Key concepts and definitions

Key concepts and definitions

© Photo E. Thauvin | Waterfront development in Tunis

I - What is meant by the impact of an intervention?

There are two commonly accepted definitions of what is the impact of a development intervention. The first is used by the Development Assistance Committee of the OECD (DAC) : “Positive and negative, primary and secondary long-term effects produced by a development intervention, directly or indirectly, intended or unintended”. The second is used more particularly by economists and can be summarised as: “All the effects that a development intervention has on beneficiaries that can strictly be attributed to this action”.

The first definition focuses on the temporal dimension by placing the impact at the end of a results chain. The second definition is based on the allocation criterion by isolating among the effects those which have been caused by the intervention in question. The second definition is used in the framework of impact evaluations, but the use of both definitions can sometimes lead to ambiguities.

The impact of a development action can be studied at the level of its final beneficiaries in which case it concerns changes in their well-being.

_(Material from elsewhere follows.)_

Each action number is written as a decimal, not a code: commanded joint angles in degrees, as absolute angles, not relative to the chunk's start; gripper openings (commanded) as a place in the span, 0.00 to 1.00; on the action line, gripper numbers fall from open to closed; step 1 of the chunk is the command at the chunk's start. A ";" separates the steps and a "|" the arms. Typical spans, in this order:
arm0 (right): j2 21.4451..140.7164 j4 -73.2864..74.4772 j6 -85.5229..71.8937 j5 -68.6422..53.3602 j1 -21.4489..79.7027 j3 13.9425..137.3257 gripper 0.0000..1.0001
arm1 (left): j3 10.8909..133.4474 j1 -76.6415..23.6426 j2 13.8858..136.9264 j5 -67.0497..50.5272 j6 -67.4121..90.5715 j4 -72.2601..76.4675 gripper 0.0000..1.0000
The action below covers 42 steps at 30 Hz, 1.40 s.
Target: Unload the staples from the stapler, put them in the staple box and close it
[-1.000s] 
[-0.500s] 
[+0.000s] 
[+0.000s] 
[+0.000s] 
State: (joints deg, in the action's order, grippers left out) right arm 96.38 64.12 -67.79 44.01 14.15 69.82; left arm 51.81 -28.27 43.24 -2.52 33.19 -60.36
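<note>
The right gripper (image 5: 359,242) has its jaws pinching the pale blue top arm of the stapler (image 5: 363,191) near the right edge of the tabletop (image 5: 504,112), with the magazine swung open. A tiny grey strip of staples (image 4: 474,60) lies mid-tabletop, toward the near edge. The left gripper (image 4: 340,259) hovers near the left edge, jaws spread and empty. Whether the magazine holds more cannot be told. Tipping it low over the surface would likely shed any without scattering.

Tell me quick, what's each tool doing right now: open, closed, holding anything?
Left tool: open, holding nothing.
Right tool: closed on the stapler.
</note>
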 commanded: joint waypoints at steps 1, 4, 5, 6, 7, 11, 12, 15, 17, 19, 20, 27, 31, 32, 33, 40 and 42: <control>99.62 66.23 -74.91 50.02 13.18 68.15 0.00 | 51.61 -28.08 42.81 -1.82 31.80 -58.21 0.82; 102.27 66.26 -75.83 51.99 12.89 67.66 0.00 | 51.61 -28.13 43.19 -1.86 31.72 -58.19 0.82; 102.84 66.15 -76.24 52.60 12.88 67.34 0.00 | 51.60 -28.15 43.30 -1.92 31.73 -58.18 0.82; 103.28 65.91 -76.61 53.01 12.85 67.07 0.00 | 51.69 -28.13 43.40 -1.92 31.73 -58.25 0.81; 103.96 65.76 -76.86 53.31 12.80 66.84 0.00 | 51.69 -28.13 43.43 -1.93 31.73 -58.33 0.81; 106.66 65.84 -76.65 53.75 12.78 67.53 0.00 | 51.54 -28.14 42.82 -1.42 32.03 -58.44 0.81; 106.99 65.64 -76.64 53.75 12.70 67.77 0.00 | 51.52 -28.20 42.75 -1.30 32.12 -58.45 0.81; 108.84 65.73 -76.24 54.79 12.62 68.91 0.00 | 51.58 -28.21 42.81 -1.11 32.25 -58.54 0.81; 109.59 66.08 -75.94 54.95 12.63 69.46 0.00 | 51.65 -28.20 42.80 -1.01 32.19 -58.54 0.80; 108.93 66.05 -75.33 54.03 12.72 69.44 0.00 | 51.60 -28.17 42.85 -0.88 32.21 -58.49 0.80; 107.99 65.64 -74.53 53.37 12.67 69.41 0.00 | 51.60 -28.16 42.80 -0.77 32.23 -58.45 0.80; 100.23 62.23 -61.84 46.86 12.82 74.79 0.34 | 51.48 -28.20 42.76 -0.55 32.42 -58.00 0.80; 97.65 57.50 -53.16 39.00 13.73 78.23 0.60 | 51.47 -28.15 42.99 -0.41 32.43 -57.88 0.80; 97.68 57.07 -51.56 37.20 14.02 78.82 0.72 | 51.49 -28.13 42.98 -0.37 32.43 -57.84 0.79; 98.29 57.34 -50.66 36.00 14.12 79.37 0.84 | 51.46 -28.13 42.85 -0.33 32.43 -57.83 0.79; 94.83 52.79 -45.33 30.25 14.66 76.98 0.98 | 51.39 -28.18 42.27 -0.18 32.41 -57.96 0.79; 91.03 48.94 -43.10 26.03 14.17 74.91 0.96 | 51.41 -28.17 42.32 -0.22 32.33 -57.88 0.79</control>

It can also be studied at the level of a community, institution, region, etc.

II - How to measure impacts?

The impact of a development intervention cannot be measured by simply observing the well-being of a population over time. Indeed, other events may have contributed to changes observed in the well-being indicator, which means it is difficult to distinguish the share than can only be attributed to the intervention. For this reason, impact measurement is based on a reconstruction of what would have happened without the intervention or the “counterfactual situation”. It is the comparison of two levels of well-being “with” and “without” the intervention which gives the measurement of its impact.

The counterfactual situation is unobservable since the population affected by the intervention cannot be observed at the same time as if there had been no intervention. Different methods make it possible to get round this difficulty by providing an estimation of the counterfactual situation: this involves finding a population that is as similar as possible to the one concerned by the intervention (or “treatment group”) and that evolves without such an intervention. This population is called the comparison group or control group.

The statistical construction of a comparison group may be conducted after the development action has begun. The most common methods include: matching beneficiaries to non-beneficiary individuals that share similar socio-economic characteristics; separating individuals between treatment groups and control groups by so-called natural events that are not related to the project itself or to the characteristics of the beneficiaries, thus making the two populations comparable; purging the initial differences between beneficiaries and non-beneficiaries by methods comparing the differences in evolution (rather than in the final level) in the well-being indicator (double difference).

A control group may also be built prior to the selection of project beneficiaries. In this case, for the requirements of the impact evaluation, the selection is generally made in a random manner (Randomised Control Trial). This method is similar to the blind tests commonly used in medical spheres and can provide unambiguous differences in well-being between the treatment group and the control group.

When the question asked for the impact evaluation does not require an accurate statistical measurement, the construction of counterfactual theories that take the evolution of the project environment into account can sometimes be insufficient.

III - What is an impact evaluation?

An impact evaluation is an evaluation of a project, programme or policy based in particular on the measurement of its impact by using a counterfactual. However, an impact evaluation is generally not restricted to simply measuring the impact and breaking it down into different categories of beneficiaries and different types of action.

A quality impact evaluation must also provide answers to questions bearing upon the target of the intervention – which populations were concerned-, its mechanisms – how did the impact develop- and its determinants- how can the presence or absence of impact be explained according to the contexts and categories of beneficiaries. The impact evaluation therefore combines the rigorous measurement of the effects of the intervention on well-being with an understanding of the behavioural and/or environmental mechanisms that link the intervention to the changes in the well-being of beneficiaries.